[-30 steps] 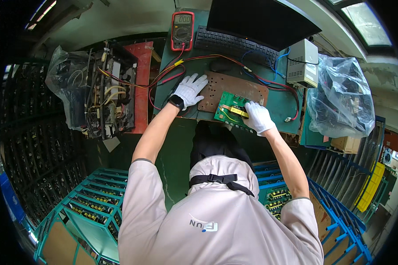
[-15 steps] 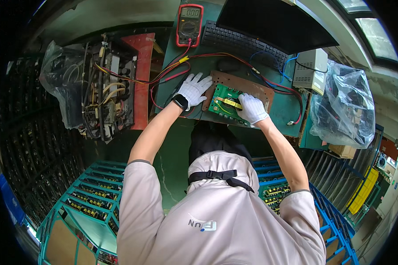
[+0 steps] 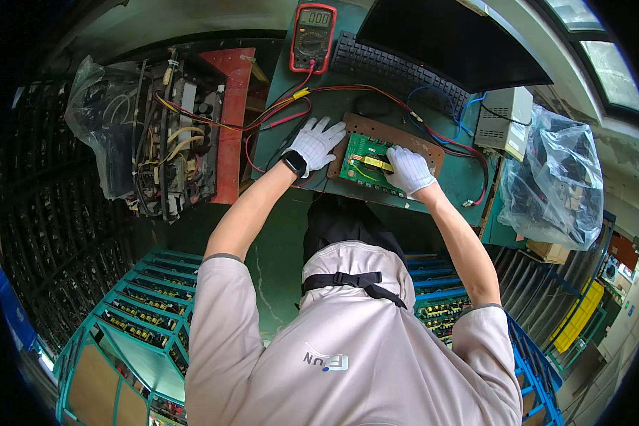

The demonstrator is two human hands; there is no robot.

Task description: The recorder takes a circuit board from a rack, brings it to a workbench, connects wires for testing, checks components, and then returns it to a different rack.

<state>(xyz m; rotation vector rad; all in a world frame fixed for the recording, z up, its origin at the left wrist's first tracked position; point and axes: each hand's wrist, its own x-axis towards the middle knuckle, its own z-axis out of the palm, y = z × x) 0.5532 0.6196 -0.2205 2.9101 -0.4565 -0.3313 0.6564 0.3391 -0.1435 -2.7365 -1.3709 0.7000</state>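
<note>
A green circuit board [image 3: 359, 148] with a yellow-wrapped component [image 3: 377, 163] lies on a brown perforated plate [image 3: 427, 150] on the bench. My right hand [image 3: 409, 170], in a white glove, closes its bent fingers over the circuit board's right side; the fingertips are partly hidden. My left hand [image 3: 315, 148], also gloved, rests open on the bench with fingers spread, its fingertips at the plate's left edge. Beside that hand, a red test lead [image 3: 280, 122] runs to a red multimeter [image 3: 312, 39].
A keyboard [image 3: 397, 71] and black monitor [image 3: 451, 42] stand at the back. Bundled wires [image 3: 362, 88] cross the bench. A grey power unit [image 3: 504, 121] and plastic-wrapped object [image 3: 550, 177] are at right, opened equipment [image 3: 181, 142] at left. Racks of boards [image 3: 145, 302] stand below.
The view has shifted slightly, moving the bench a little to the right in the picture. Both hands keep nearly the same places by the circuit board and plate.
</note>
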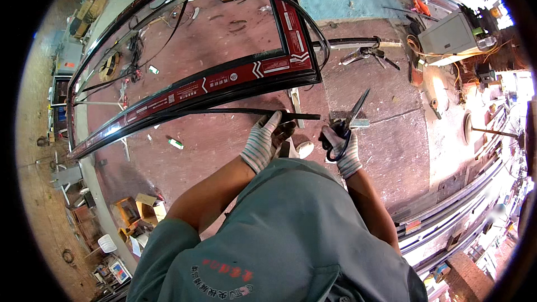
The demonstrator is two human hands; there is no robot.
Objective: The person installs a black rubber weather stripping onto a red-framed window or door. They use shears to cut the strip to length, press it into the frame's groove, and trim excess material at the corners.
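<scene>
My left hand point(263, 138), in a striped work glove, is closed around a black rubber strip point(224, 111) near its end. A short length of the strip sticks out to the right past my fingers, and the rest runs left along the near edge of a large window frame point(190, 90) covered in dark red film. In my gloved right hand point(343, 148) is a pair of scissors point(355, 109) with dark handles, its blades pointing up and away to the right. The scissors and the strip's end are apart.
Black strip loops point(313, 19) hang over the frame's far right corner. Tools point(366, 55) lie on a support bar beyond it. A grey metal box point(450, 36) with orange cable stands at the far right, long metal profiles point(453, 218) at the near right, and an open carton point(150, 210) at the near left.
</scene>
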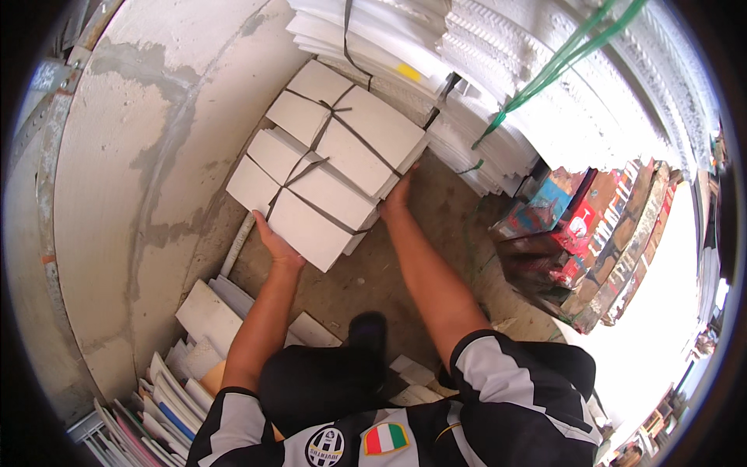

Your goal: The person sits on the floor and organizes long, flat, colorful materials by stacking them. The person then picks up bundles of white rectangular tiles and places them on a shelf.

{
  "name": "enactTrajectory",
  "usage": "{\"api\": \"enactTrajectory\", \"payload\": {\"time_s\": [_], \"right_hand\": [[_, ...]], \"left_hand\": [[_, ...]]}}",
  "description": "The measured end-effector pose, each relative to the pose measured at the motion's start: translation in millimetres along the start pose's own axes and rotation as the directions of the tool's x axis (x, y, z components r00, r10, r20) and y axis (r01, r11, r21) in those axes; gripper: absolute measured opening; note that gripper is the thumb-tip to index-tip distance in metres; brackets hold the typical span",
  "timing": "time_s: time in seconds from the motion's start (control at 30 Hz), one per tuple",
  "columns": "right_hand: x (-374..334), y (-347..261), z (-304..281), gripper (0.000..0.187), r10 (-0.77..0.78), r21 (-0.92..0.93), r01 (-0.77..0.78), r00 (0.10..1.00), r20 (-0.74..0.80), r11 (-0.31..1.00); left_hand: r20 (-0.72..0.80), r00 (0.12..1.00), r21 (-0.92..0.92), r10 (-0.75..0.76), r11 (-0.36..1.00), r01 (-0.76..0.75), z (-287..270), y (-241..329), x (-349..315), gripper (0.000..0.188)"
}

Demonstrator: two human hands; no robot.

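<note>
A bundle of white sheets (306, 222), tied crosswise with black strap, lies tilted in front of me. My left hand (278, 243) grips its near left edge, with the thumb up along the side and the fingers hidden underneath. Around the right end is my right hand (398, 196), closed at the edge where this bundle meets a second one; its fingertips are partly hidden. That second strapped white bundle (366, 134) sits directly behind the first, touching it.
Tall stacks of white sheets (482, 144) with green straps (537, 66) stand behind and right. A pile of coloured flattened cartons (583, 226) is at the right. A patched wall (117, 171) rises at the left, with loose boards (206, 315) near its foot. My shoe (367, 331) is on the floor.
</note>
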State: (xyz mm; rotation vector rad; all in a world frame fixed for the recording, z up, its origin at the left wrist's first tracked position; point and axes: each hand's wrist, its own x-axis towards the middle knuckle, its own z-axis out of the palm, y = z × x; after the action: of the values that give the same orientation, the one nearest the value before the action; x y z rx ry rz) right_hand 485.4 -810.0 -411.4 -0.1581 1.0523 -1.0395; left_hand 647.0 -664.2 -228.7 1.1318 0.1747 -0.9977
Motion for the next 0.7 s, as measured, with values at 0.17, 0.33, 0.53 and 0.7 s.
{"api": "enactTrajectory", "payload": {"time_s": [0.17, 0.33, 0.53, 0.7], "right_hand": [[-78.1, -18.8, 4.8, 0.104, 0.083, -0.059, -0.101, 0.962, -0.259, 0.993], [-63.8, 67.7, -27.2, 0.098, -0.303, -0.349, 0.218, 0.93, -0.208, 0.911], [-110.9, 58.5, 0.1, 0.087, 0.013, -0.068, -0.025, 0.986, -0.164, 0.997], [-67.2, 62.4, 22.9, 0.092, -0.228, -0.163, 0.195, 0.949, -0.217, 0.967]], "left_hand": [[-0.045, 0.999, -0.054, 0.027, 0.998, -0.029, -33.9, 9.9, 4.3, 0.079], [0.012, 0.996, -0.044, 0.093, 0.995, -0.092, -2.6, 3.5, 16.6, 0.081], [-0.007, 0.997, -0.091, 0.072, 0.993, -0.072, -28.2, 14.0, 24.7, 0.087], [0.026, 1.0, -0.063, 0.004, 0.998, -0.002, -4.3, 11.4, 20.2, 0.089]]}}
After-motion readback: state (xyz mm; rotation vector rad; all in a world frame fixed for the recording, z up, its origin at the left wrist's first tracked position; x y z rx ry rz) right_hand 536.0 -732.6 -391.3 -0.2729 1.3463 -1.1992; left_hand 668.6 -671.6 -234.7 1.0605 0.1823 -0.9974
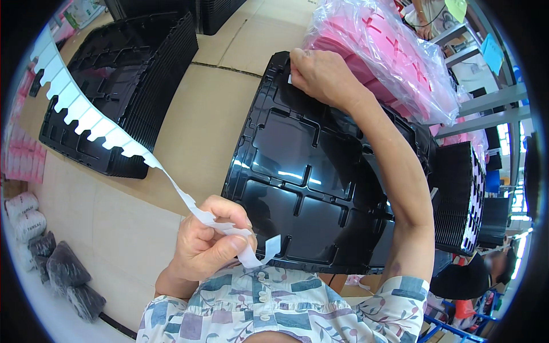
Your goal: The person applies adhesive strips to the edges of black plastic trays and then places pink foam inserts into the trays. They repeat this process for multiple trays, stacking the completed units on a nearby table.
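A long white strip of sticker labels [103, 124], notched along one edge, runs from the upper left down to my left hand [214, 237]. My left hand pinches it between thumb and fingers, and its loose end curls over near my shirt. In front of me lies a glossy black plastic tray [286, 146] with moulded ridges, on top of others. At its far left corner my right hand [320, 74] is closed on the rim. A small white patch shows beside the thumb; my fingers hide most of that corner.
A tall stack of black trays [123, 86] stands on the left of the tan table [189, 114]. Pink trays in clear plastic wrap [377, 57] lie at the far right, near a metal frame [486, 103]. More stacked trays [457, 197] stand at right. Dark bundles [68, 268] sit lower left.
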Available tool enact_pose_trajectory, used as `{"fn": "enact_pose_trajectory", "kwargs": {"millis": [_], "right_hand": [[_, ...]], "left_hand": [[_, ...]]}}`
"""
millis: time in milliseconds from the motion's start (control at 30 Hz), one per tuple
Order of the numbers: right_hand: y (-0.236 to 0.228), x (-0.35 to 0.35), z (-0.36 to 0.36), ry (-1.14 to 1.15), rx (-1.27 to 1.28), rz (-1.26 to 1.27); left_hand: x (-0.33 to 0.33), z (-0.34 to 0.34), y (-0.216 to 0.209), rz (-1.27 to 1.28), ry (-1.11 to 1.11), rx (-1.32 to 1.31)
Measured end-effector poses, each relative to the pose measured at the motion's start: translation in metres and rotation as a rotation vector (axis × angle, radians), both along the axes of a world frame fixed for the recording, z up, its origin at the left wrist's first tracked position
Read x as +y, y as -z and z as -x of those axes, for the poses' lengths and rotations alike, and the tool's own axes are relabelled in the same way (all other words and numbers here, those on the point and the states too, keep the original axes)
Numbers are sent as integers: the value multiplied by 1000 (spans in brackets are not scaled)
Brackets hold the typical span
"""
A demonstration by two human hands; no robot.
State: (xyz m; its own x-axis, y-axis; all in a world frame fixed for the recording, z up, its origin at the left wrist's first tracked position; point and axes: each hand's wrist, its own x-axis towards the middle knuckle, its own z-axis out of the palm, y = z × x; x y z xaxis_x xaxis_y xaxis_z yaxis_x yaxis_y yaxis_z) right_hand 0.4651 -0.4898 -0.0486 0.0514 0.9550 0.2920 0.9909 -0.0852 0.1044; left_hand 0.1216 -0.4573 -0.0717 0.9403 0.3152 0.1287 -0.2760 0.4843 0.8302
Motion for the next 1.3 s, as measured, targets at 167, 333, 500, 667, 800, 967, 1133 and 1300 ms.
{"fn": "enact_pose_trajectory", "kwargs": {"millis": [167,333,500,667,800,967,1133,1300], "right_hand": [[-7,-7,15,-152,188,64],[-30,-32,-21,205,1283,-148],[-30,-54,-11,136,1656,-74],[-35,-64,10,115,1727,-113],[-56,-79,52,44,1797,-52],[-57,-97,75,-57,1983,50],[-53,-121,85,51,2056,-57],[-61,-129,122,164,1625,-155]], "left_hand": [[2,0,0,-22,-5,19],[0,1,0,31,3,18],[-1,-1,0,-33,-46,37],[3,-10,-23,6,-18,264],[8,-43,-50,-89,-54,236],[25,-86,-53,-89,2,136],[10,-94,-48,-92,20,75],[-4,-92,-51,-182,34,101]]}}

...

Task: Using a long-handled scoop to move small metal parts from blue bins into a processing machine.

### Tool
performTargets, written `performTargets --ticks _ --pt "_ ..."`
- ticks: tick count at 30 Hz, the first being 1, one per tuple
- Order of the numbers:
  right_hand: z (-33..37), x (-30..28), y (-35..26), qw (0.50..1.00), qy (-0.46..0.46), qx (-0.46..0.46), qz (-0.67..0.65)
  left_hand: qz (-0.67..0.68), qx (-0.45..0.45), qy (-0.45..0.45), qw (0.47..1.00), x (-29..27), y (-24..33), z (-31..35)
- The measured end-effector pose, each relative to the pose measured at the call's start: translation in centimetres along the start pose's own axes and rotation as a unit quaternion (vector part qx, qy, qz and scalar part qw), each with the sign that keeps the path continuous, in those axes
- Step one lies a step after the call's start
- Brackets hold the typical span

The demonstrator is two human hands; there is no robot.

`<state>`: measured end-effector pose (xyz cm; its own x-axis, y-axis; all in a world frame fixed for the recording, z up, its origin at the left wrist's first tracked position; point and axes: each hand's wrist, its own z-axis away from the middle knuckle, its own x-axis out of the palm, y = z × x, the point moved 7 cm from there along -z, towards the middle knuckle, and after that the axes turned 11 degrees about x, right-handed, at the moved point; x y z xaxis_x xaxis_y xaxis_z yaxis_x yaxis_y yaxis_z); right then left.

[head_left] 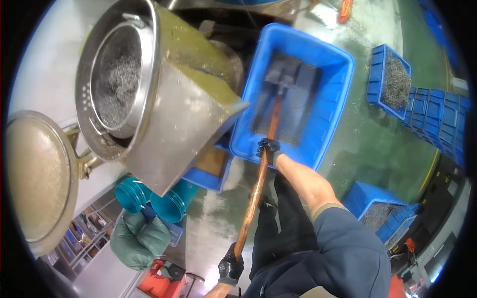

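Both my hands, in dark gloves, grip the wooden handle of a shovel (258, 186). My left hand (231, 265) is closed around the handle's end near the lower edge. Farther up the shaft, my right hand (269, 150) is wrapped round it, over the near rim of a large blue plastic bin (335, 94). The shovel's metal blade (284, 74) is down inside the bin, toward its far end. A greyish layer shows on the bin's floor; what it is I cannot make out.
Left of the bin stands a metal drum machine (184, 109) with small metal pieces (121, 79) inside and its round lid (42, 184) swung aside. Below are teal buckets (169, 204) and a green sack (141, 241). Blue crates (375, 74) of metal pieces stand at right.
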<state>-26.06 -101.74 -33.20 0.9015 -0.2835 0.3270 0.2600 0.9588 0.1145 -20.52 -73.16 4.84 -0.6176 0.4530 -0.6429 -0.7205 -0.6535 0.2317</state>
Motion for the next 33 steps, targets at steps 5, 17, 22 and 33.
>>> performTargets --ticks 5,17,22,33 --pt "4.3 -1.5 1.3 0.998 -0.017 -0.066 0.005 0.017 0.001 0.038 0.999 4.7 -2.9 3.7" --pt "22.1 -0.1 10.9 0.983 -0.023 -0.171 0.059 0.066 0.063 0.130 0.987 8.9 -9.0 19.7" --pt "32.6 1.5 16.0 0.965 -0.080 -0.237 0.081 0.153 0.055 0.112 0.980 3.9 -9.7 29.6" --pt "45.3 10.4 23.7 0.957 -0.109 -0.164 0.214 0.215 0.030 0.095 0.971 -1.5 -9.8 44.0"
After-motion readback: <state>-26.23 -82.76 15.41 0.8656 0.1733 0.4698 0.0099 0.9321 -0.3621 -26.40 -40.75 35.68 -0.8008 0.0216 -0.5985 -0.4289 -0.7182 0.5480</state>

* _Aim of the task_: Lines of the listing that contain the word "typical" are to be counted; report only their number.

* _Solution below_: 3